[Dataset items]
***

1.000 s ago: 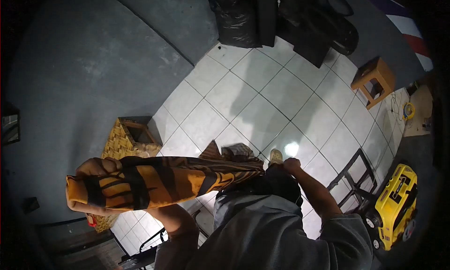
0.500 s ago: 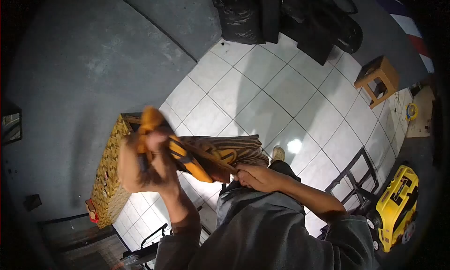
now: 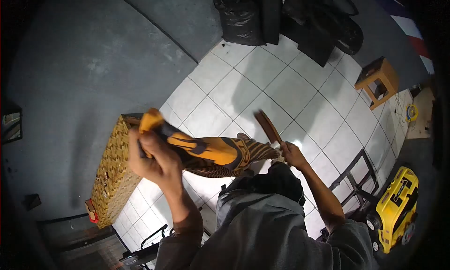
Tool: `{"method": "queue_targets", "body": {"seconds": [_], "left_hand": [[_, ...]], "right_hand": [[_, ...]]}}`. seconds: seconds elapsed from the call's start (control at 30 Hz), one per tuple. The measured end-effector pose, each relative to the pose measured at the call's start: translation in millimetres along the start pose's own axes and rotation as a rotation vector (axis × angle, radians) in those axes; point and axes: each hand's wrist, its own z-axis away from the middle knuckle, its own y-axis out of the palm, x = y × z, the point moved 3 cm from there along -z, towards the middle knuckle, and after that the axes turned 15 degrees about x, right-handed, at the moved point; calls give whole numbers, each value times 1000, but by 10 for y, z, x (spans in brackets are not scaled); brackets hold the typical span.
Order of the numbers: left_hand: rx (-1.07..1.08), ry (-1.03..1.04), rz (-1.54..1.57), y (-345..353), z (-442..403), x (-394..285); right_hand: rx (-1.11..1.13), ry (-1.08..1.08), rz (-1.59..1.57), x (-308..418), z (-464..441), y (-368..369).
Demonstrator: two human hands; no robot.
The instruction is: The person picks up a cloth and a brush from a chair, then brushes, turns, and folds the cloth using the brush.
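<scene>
An orange and black patterned cloth hangs bunched across the middle of the view. My left hand is closed on its left end, raised near the woven basket. In my right hand is the handle of a brown brush, which points up and left over the tiled floor. The cloth's striped right end lies close to my right hand; whether they touch I cannot tell.
A woven basket stands along the grey wall at left. Black bags are at the top, a brown stool at upper right. A yellow toy car and a black metal frame are at right.
My right hand has moved right, away from my left, with the brush now clearly seen off the cloth. The cloth is stretched out more, and my left hand has shifted slightly.
</scene>
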Motion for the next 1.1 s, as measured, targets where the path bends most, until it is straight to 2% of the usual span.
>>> {"method": "queue_targets", "body": {"seconds": [0.07, 0.13, 0.2, 0.27, 0.3, 0.33, 0.4, 0.47, 0.53, 0.6, 0.67, 0.7, 0.73, 0.8, 0.87, 0.93, 1.0, 1.03, 1.07, 1.1], "left_hand": [[48, 18, 100, 135, 19, -91], [27, 20, 35, 179, 12, -149], [-98, 83, 78, 209, -56, -201], [-223, 53, 42, 167, -78, -157], [-250, 36, 131, 134, -90, -165], [-283, 55, 81, 85, -122, -137], [-386, 31, 53, -65, -147, -95], [-471, -18, 91, -119, -199, -145], [-431, -111, 172, -163, -160, -14], [-390, -118, 170, -163, -146, -36], [-58, -268, 224, -53, -179, -23], [14, -283, 168, 53, -160, 70], [178, -471, 247, 137, -139, 15], [308, -485, 288, 323, -55, 63], [372, -388, 355, 482, 24, 31], [550, -534, 436, 506, 64, -96], [542, -472, 612, 522, 27, -277], [431, -392, 571, 506, -8, -356], [407, -321, 503, 452, -36, -286], [285, -214, 490, 393, -94, -290]], "right_hand": [[253, -117, -513, 977, 193, 95], [469, -185, -596, 1609, 469, 166], [558, -397, -489, 1783, 597, 334], [555, -408, -375, 1678, 551, 465], [463, -446, -129, 1422, 434, 542], [368, -479, 116, 1120, 299, 615], [409, -169, 555, 120, 24, 646], [398, 298, 665, -655, -23, 489], [313, 432, 742, -997, 122, 328], [294, 468, 730, -1308, 184, 193], [273, 504, 721, -1236, 173, 114], [211, 412, 679, -1072, 123, 88], [148, 321, 636, -802, 89, 75], [-247, 83, 232, -168, 15, 140], [-295, -284, -2, 991, 266, 227], [-51, -321, -339, 1711, 556, 389], [23, -431, -226, 1941, 626, 539], [93, -473, -257, 1882, 556, 635], [94, -478, -254, 1737, 461, 671], [135, -376, 38, 1509, 344, 697]]}}
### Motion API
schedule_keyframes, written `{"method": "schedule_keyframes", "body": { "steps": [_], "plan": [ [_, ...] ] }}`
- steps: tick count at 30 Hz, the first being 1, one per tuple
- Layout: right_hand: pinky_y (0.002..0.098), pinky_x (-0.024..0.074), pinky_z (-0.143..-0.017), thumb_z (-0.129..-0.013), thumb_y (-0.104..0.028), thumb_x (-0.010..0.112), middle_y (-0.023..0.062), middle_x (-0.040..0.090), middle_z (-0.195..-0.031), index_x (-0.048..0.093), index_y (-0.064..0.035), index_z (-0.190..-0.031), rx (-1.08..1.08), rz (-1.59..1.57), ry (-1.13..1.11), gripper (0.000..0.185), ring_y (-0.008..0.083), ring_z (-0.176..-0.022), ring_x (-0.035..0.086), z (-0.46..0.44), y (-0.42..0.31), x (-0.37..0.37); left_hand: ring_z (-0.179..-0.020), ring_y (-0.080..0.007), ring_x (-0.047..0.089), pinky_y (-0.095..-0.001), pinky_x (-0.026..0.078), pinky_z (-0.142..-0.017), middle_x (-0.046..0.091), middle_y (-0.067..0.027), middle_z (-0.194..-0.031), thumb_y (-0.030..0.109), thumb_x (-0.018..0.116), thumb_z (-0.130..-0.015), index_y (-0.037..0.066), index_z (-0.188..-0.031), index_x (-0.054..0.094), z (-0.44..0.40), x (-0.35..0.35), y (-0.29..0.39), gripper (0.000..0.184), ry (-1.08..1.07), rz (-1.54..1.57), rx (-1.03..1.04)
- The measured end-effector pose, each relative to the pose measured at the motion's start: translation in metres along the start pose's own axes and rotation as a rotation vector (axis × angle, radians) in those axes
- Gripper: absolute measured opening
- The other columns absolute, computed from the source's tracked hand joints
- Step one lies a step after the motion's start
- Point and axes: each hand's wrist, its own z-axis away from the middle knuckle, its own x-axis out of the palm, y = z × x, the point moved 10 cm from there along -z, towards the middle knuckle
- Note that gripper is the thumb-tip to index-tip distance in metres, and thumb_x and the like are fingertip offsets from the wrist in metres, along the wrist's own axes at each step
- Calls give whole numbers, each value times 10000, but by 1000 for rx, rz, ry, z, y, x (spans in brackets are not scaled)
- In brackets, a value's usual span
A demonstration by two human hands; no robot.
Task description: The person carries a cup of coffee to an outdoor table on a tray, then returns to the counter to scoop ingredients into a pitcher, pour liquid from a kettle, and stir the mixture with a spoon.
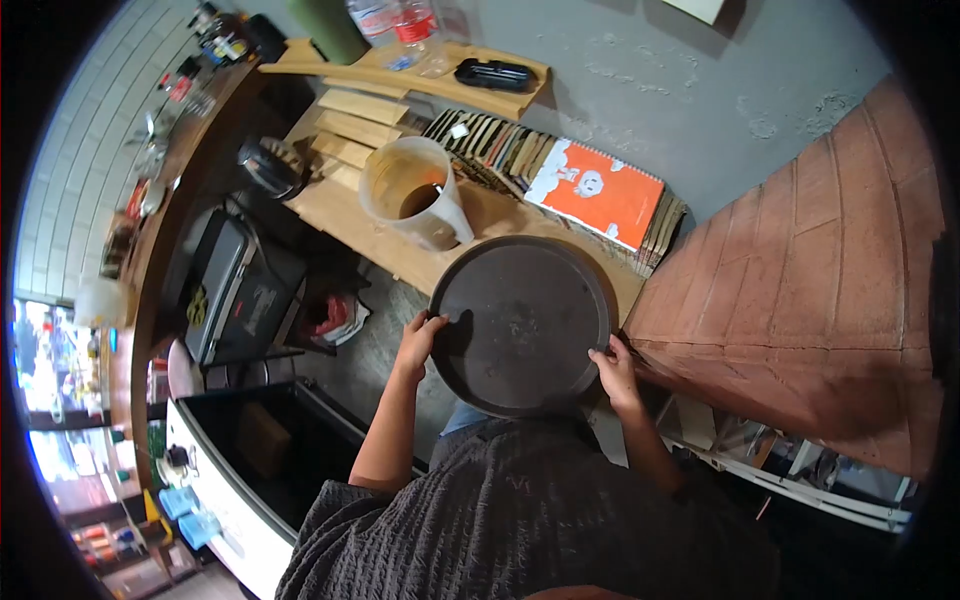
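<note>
A round dark brown serving tray [522,325] is held level in front of my body, its raised rim facing up. My left hand [418,343] grips its left edge, thumb over the rim. On the opposite side, my right hand [616,370] is closed on the right edge with the thumb on top; the fingers beneath are partly hidden. The tray's far edge overlaps the front of the wooden counter [505,220]. Just beyond it stands a large translucent plastic pitcher [412,195] with brown residue inside.
An orange spiral notebook [597,192] lies on a slatted stand against the wall. Bottles [412,25] and a black case [495,75] rest on a shelf [450,62] above. A brick structure [800,280] bounds the right. At left sit a cooler box [245,285] and an open white chest [235,515].
</note>
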Motion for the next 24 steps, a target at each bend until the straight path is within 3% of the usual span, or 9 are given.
{"method": "schedule_keyframes", "body": {
  "steps": [2,4,5,8,11,16,17,24],
  "plan": [
    [290,478,-864,-860,-91,642,117,615,-1159,452,59,-1334,-17,-65,43,532,148,-995,615,-7,16,-5,-1082,-203,574,-305,406,-909,605,-109,-1210,322,658,-860,-19,-1435,380,-17,13,8,724,-58,-42,-2],
    [298,474,-880,-853,-108,656,122,612,-1171,454,59,-1337,-34,-76,128,551,166,-1008,615,-14,40,-14,-1175,-259,554,-333,390,-1016,599,-196,-1254,290,669,-839,-51,-1340,490,-31,31,20,632,-176,-60,16],
    [307,471,-897,-845,-125,669,126,610,-1184,455,59,-1340,-63,-79,186,570,184,-1020,615,-17,48,-20,-1175,-259,554,-333,390,-1016,599,-196,-1254,290,669,-839,-51,-1340,490,-37,38,26,632,-203,-71,21],
    [332,448,-949,-821,-172,704,138,595,-1231,469,52,-1341,-18,16,355,613,230,-1088,591,-11,54,-30,-1098,-238,592,-322,424,-970,638,-165,-1185,259,663,-847,-39,-1284,540,-53,47,35,543,-228,-91,6],
    [314,426,-954,-838,-180,698,119,615,-1193,515,25,-1319,43,13,448,554,206,-1099,574,4,33,-22,-1042,-220,611,-312,450,-923,659,-144,-1133,244,668,-839,-37,-1254,569,-69,56,33,512,-315,-128,-65],
    [325,419,-971,-834,-224,693,149,597,-1233,501,29,-1337,63,76,530,595,240,-1127,567,-6,51,-25,-1017,-211,612,-305,457,-895,667,-134,-1111,246,668,-820,-27,-1242,589,-92,65,32,509,-380,-210,-35],
    [330,421,-971,-831,-236,692,154,592,-1241,498,30,-1340,52,119,574,605,249,-1133,567,-6,57,-31,-1038,-188,590,-337,448,-859,648,-60,-1119,305,639,-846,59,-1223,599,-97,68,30,452,-415,-307,-33],
    [344,415,-989,-818,-262,702,181,572,-1272,470,33,-1371,122,17,599,668,281,-1153,559,6,45,-18,-963,-176,576,-324,436,-791,649,-55,-1086,308,631,-833,61,-1211,609,-99,81,47,452,-454,-361,-12]
  ]
}}
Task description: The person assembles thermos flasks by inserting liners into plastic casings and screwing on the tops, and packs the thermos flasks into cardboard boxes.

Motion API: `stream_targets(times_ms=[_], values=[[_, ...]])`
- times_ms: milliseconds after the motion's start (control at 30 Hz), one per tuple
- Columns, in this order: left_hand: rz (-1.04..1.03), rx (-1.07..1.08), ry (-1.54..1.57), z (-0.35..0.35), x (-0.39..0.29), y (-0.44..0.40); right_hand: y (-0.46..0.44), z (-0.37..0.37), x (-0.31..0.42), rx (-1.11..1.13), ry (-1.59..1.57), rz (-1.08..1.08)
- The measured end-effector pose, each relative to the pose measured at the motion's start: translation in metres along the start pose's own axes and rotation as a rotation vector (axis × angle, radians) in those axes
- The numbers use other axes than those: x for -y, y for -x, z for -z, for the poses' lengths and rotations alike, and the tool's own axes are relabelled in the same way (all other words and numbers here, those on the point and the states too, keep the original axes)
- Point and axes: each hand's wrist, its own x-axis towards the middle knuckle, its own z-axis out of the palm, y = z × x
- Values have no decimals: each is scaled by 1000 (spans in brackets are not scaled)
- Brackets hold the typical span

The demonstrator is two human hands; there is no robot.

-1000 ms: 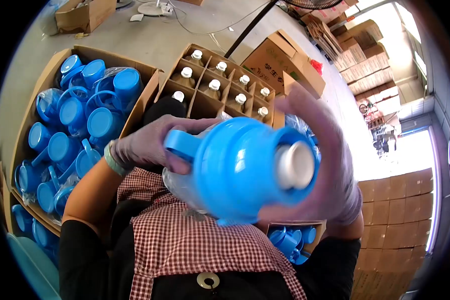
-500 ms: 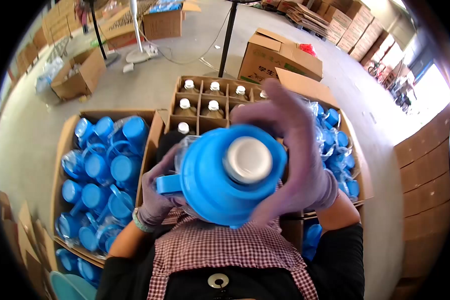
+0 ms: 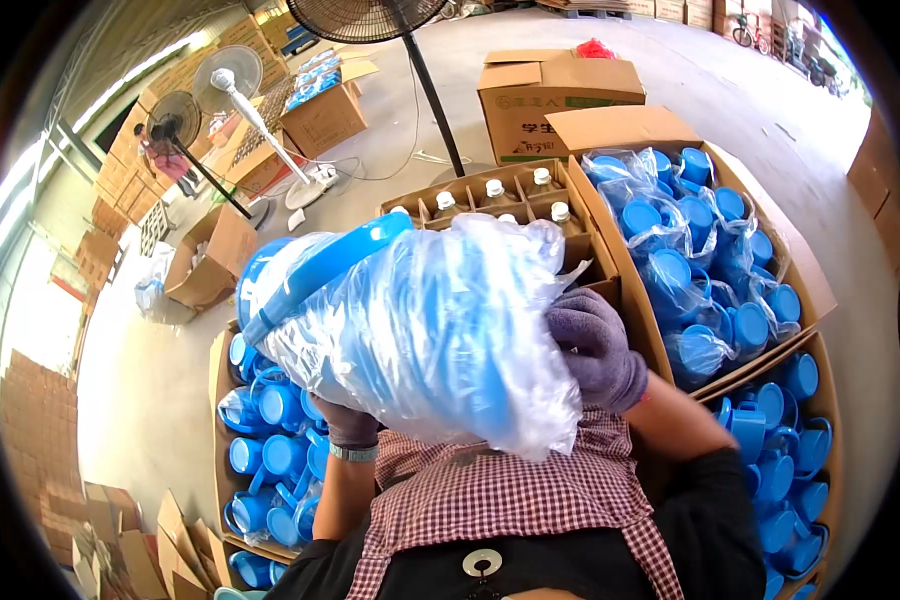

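Note:
Held slanting in front of me is a large blue thermos jug (image 3: 355,245) with a side handle, wrapped in a crinkled clear plastic bag (image 3: 470,340). Its top end points to the upper left. My left hand (image 3: 350,425), in a purple-grey glove, holds it from below; the fingers are hidden behind it. At the bag's right end, my gloved right hand (image 3: 598,348) has its fingers curled in against the loose plastic. Behind the jug is a divided carton (image 3: 610,265) of white-capped bottle-like pieces (image 3: 495,188).
Cartons of bagged blue jugs stand at the left (image 3: 220,400) and right (image 3: 635,290), with another carton (image 3: 832,440) at lower right. Beyond are a closed-up carton (image 3: 560,105), a black fan pole (image 3: 432,105) and a white fan stand (image 3: 270,130). A person (image 3: 165,155) stands far off.
The jug has tipped from its top facing me to lying slanted toward the upper left, its bag now around it. My right hand has gone from spread beside the jug to curled at the bag's end.

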Motion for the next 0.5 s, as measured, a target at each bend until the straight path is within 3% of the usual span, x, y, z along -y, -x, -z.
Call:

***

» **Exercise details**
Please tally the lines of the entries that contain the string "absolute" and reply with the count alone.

» **Exercise result**
2